Wednesday: What’s Hot on CanLII

Each Wednesday we tell you which three English-language cases and which French-language case have been the most viewed* on CanLII and we give you a small sense of what the cases are about.

For this last week:

1. Ursa Ventures Ltd v Edmonton (City), 2016 ABCA 135

[32] It is clear that the chambers judge considered this affidavit of records in the context of this lawsuit. He looked at its nature (a sworn affidavit) and the allegations in the pleadings. He was aware of the timing of the affidavit (within weeks of the three-year time limit). He balanced these factors, as he was obliged to do in employing the functional approach. It is not this court’s role to reweigh factors. His decision is entitled to appellate deference and this ground of appeal is dismissed.

(Check for commentary on CanLII Connects)

2. Dr. Agostino Pierro v The Hospital for Sick Children, 2016 ONSC 2987

[32] I disagree. There is no doubt that the applicant’s reputation may well be harmed. The cause, however, would not be the fact of suspension, but the accusations of misconduct. If the allegations are found to be groundless, the applicant would be vindicated regardless of any suspension.

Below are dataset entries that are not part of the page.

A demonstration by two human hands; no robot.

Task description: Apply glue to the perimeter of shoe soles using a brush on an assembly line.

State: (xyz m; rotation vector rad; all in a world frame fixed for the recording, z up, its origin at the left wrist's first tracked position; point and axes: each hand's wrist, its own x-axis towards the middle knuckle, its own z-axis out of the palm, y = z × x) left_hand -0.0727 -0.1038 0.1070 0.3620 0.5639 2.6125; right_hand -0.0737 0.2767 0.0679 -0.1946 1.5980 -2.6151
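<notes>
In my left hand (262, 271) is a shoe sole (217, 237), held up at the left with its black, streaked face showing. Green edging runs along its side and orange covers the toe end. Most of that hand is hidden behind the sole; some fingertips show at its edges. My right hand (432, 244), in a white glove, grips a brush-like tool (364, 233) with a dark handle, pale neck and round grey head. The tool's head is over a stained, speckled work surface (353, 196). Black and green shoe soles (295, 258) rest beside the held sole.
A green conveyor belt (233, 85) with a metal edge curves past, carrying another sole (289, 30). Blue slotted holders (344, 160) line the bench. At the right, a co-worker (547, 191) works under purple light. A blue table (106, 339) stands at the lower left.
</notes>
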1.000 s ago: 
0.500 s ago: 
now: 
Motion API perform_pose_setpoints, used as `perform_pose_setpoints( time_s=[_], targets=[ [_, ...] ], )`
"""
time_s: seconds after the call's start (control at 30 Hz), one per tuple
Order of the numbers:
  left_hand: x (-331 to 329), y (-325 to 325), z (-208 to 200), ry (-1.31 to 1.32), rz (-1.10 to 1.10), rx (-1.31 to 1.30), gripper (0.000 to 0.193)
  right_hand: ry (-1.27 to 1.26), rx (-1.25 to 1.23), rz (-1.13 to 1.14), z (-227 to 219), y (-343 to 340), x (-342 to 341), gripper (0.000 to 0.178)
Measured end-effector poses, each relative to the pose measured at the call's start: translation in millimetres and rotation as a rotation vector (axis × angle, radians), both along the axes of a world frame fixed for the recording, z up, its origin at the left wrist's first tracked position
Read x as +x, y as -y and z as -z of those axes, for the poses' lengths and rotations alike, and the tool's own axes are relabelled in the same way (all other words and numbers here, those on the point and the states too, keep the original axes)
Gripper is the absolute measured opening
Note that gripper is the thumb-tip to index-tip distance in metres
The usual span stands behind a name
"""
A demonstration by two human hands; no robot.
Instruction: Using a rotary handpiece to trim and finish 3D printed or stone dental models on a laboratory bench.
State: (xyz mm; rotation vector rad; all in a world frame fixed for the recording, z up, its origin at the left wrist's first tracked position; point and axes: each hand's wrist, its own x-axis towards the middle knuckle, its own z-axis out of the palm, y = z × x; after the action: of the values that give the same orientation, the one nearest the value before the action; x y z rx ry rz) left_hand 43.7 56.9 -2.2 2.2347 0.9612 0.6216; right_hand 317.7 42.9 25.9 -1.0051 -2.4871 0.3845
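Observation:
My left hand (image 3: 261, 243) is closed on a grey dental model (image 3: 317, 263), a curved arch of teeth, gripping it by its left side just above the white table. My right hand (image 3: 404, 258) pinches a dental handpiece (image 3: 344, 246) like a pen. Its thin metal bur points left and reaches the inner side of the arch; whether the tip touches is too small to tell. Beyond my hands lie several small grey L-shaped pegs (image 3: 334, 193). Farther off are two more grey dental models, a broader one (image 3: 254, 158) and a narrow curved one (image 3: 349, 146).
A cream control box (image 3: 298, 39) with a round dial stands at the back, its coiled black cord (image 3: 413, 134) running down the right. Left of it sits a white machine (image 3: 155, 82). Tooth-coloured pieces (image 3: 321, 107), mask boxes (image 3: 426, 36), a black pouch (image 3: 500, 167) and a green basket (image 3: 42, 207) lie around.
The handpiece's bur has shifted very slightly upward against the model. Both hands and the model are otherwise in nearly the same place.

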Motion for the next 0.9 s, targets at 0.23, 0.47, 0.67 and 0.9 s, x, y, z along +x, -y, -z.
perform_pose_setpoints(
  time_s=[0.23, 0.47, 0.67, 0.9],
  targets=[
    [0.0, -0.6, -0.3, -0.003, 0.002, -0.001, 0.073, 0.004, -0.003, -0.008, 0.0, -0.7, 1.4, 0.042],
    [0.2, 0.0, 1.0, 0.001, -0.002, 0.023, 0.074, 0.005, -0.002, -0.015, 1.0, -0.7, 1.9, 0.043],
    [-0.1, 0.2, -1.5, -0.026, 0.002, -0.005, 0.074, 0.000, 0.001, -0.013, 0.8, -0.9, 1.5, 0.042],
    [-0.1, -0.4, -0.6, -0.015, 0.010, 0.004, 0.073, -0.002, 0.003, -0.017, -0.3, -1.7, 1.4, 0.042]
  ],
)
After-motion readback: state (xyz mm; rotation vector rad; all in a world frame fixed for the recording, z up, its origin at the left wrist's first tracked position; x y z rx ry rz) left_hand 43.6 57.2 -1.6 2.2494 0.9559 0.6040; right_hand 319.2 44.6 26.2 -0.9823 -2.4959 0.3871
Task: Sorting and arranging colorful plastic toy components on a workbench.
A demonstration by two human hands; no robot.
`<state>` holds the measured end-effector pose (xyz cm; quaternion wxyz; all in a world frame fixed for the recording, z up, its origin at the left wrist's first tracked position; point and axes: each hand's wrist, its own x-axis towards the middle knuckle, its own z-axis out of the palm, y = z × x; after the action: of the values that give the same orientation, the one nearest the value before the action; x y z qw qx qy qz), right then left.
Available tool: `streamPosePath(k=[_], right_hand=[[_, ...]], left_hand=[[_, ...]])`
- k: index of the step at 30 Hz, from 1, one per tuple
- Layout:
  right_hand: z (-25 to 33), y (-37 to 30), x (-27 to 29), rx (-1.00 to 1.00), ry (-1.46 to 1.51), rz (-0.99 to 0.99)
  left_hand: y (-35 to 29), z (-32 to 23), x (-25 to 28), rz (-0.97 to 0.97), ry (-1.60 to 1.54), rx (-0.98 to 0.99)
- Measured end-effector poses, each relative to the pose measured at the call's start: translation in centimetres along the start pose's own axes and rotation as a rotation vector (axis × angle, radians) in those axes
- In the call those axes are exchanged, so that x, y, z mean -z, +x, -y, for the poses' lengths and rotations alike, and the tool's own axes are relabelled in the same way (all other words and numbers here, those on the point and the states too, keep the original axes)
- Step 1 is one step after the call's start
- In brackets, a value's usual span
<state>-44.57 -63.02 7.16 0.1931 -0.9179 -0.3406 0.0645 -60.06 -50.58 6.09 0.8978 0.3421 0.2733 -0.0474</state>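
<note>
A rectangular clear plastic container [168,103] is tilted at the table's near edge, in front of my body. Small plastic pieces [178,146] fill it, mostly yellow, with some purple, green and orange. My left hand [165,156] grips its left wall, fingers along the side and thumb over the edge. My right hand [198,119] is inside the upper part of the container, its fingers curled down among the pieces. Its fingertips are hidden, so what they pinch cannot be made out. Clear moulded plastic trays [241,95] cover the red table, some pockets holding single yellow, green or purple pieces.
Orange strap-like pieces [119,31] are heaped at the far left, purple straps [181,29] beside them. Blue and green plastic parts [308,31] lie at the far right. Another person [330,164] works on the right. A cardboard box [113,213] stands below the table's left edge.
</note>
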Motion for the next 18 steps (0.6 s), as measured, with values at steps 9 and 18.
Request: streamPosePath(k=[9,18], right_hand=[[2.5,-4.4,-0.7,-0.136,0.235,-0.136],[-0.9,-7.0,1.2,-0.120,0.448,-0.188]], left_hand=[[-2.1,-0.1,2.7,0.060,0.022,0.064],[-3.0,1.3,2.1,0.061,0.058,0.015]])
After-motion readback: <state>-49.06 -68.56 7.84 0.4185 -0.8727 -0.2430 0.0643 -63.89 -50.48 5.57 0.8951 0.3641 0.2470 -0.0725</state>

Contrary to his submissions, I find that if the applicant is correct that the allegations lack any merit, it is in his best interest that the independent investigation be seen as beyond reproach and free from interference.

(Check for commentary on CanLII Connects)

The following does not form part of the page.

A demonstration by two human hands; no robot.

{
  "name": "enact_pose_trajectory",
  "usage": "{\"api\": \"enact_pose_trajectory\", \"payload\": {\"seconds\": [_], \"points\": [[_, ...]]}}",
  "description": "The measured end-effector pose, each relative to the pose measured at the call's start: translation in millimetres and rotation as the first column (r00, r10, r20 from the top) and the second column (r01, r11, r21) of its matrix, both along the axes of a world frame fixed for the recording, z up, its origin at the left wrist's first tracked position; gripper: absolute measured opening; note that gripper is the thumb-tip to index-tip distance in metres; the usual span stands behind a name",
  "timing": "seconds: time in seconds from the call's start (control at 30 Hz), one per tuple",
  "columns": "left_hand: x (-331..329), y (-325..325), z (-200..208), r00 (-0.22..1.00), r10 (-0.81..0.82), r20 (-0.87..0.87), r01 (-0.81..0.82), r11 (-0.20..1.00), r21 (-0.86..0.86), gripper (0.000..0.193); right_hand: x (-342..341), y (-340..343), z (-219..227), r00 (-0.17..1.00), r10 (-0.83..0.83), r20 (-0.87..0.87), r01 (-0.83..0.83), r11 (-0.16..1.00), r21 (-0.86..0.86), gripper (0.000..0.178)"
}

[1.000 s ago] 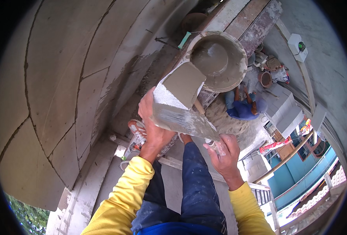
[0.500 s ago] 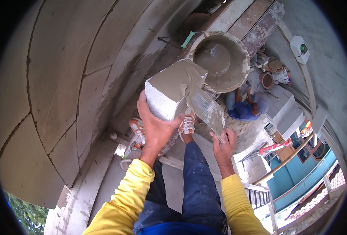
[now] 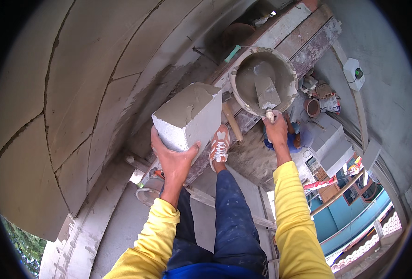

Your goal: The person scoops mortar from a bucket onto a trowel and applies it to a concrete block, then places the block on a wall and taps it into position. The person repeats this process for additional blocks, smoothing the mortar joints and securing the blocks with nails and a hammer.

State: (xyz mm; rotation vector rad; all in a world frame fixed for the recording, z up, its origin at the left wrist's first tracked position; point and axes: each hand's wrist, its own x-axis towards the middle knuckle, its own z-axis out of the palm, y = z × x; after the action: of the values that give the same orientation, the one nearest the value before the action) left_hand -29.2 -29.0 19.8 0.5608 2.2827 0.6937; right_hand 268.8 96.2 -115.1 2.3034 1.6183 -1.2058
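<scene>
My left hand (image 3: 174, 156) grips the near end of a white building block (image 3: 201, 123), thumb on one side and fingers on the other. Grey mortar (image 3: 187, 103) coats the block's upper face. Further right, my right hand (image 3: 276, 130) is closed round the handle of a trowel (image 3: 265, 90). Its blade lies over the wet mortar inside a round bucket (image 3: 234, 76), and the blade's far end is smeared grey. Between block and bucket a hammer with a wooden handle (image 3: 232, 122) rests on the planks.
Wooden planks (image 3: 303, 35) carry the bucket, with a green-handled tool (image 3: 233, 53) beside it. A block wall (image 3: 83, 93) rises on the left. Below right, another person (image 3: 293, 139) crouches near stacked blocks (image 3: 326, 139). My shoe (image 3: 220, 146) stands on the planks.
The trowel has left the block's coated face and moved right into the bucket. My left hand has brought the block slightly left and nearer, uncovering the hammer.
</scene>
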Motion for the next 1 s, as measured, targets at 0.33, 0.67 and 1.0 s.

3. Heritage Capital Corp. v. Equitable Trust Co., 2016 SCC 19

[1] At the centre of this appeal is the Lougheed Building in downtown Calgary, which was designated a “Municipal Historic Resource” under the Historical Resources Act, R.S.A. 2000, c. H-9 (“HRA”). The owner at the time of the designation, Lougheed Block Inc. (“LBI”), agreed to rehabilitate the building and adhere to certain restrictions on its use in exchange for 15 yearly payments (“Incentive Payments”) from the City of Calgary (“City”) totalling $3.4 million. The purpose of the Incentive Payments, owed under the “Lougheed Building Rehabilitation Incentive Agreement” (“Incentive Agreement”), was to compensate LBI for the restoration and for any decrease in economic value due to the historic resource designation. That agreement was registered by caveat on title to the land pursuant to the HRA.

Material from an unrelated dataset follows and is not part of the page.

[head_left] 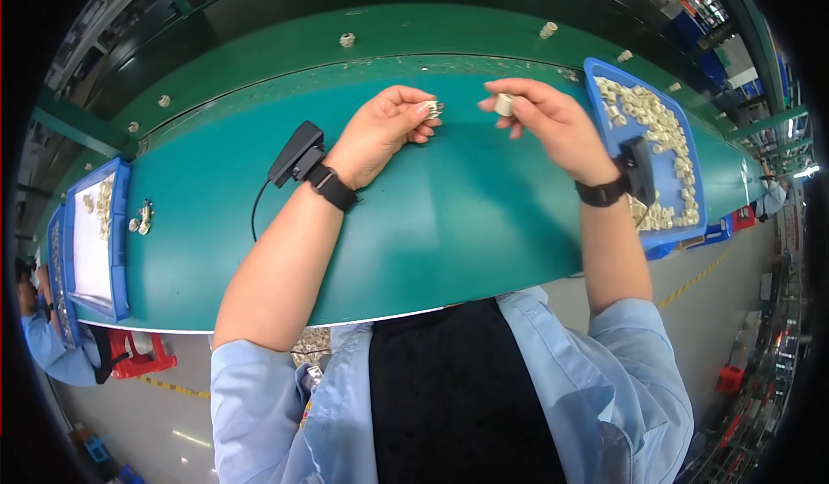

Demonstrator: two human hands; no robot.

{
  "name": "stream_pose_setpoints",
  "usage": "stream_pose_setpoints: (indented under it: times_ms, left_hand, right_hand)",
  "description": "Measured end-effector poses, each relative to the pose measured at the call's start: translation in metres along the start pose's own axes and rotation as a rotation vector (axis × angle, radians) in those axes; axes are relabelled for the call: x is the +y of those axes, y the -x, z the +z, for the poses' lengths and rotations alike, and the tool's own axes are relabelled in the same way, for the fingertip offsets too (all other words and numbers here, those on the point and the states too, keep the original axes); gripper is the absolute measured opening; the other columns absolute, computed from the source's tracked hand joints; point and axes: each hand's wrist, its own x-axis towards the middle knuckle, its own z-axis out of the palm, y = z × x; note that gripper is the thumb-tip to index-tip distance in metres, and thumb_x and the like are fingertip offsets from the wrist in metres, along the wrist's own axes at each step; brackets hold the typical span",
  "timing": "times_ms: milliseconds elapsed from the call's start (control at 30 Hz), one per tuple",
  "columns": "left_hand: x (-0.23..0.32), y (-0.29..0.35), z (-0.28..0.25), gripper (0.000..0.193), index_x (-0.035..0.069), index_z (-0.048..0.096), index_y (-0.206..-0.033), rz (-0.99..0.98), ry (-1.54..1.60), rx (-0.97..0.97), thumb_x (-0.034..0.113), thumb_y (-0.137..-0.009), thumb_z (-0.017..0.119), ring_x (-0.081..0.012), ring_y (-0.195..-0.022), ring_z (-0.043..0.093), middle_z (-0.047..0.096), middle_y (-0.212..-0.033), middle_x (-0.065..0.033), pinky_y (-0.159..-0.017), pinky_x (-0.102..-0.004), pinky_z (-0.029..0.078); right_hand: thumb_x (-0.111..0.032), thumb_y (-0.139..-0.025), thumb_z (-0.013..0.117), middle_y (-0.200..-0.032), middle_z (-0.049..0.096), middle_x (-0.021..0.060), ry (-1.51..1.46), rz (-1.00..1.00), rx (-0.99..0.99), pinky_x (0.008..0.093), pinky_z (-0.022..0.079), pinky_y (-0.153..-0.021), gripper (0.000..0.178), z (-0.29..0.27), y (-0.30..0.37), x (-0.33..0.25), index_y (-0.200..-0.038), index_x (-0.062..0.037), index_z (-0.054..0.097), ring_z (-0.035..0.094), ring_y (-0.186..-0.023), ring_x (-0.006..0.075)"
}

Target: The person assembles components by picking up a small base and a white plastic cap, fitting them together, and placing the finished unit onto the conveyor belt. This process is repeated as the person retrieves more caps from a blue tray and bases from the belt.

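Above the middle of the green work table [414, 234], my left hand [389, 130] is closed, pinching a small cream part with metal prongs [434, 109] between thumb and fingers. Its pronged end points right. A short way to the right, my right hand [548, 117] holds a small cream ring-shaped cap [503, 104] between thumb and fingertips. The two pieces are apart. Near my right wrist stands a blue tray [701, 186] with many similar cream caps. Both wrists wear black straps with a dark device on them.
At the far left, a blue tray [121, 259] with a white lining holds some cream parts. A few loose parts [144, 216] lie beside it. Along the green strip behind the table, several cream parts [347, 40] stand spaced out. Another person's sleeve [56, 354] shows at the left edge, near a red stool [142, 356].
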Motion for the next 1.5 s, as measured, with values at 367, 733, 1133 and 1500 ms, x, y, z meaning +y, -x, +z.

(Check for commentary on CanLII Connects)

The most-consulted French-language decision was Uber Canada inc. c. Agence du revenu du Québec, 2016 QCCS 2158

[206] Les chauffeurs UberX ne peuvent être considérés comme des petits fournisseurs qui n’ont pas l’obligation de s’inscrire pour les fins de la perception et de la remise des taxes en considérant qu’ils n’exploitent pas une entreprise de taxi, car ils contreviennent à la Loi en ne détenant pas de permis de taxi.

(Check for commentary on CanLII Connects)

* As of January 2014 we measure the total amount of time spent on the pages rather than simply the number of hits; as well, a case once mentioned won’t appear again for three months.

Comments are closed.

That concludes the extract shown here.